A few years ago, Meghan Duggan was hired as assistant director of mechanical, electrical, plumbing and sustainability projects.  One of Meghan’s initiatives was to start an HBS Green Team of employees across all departments whose mission it is to establish a sense of environmental awareness throughout the HBS community.  The goal of the Green Team is to effect a change in behavior among faculty and staff that leads to a reduction in water and energy consumption and waste generation.  In January, I became the Green Team representative for a building of 250 faculty and staff.

This winter the Green Team held an energy competition in which ten office buildings on campus competed to reduce their energy consumption from the same time period the year prior.  This year the overall campus reduction was 24,880 kWh for one month.  The estimated monthly campus savings was $3,732 with an approximate reduction of 10.45 metric tons of carbon dioxide emissions.   Ten-and-a-half metric tons is the equivalent of CO2 emissions from 1,186 gallons of gasoline consumed.   If HBS faculty and staff maintained their energy-saving behavior for the rest of the year, we could save $44,784 and reduce CO2 emissions by 125.40 metric tons.

But the numerical results are only part of the story.  Another goal of the competition was to raise awareness and educate faculty and staff about sustainable behaviors.  In my building the competition has been surprisingly successful.  Since the competition, more than 20 faculty and staff have offered suggestions for ways HBS could reduce its energy consumption.  I circulate suggested behavioral changes back to the building inhabitants and contact various departments to follow up on suggestions.  When people see me in the hall they now tell me the latest steps they’ve taken, confess their inaction, or tease me (one of my coworkers turned out the lights in the copy room — knowing I was in the room — to “conserve energy”).  I am thrilled; every conversation and email tells me faculty and staff are more aware and the efforts of the Green Team are making a difference.
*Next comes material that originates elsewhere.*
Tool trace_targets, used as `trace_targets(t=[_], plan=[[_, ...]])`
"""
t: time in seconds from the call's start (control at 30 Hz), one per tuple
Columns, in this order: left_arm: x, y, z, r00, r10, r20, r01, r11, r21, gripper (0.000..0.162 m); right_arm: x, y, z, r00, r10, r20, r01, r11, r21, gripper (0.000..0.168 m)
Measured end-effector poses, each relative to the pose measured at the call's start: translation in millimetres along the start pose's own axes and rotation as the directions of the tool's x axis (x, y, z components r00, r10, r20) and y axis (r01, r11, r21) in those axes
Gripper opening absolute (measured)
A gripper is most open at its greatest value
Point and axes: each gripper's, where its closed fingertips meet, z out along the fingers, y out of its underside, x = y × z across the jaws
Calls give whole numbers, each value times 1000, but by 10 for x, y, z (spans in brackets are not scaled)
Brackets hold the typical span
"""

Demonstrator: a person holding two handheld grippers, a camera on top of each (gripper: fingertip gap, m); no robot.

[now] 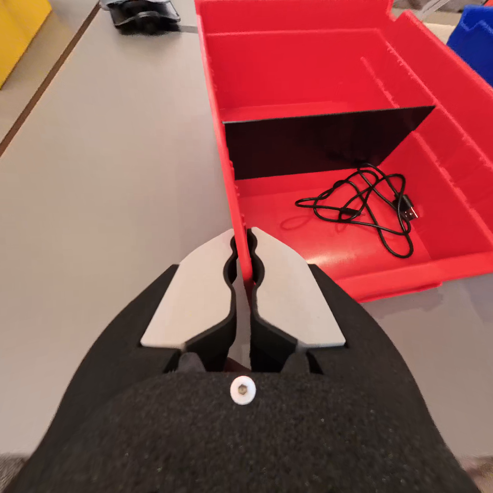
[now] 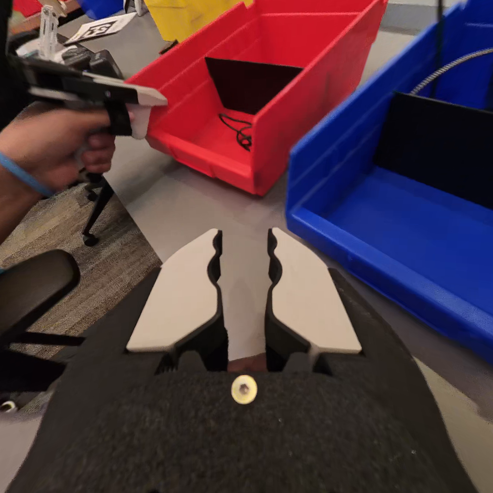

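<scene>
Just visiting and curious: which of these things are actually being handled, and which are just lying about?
Handled: left gripper, shut on the red bin's side wall; right gripper, open, empty.
Lying about: black cable in the red bin; blue bin; yellow bin.

Behind the red bin (image 2: 202, 138), a yellow bin (image 2: 186, 18) is cut off by the top edge. The black cable (image 2: 244, 133) inside the red bin is partly hidden by its front wall. Left of the red bin, dark gear (image 2: 88, 61) is too blurred to identify.
</scene>
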Motion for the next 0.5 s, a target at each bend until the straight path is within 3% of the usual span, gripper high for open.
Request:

To learn more about Harvard Business School and Harvard University’s efforts towards environmental sustainability please see the following websites:  HBS Business & Environment and Harvard Operations Services Sustainability.

—-
Katharine Randel is the Unit Coordinator for the Marketing Unit at Harvard Business School. In that role she collaborates with faculty to create strategies and programs that foster the unit’s cohesion and purpose.  She has been passionate about improving the health of our natural environment since reading Rachel Carson’s Silent Spring in seventh grade. In addition to her HBS Green Team activities she has studied environmental management at Harvard Extension School and has been composting and growing organic fruit and vegetables for 19 years.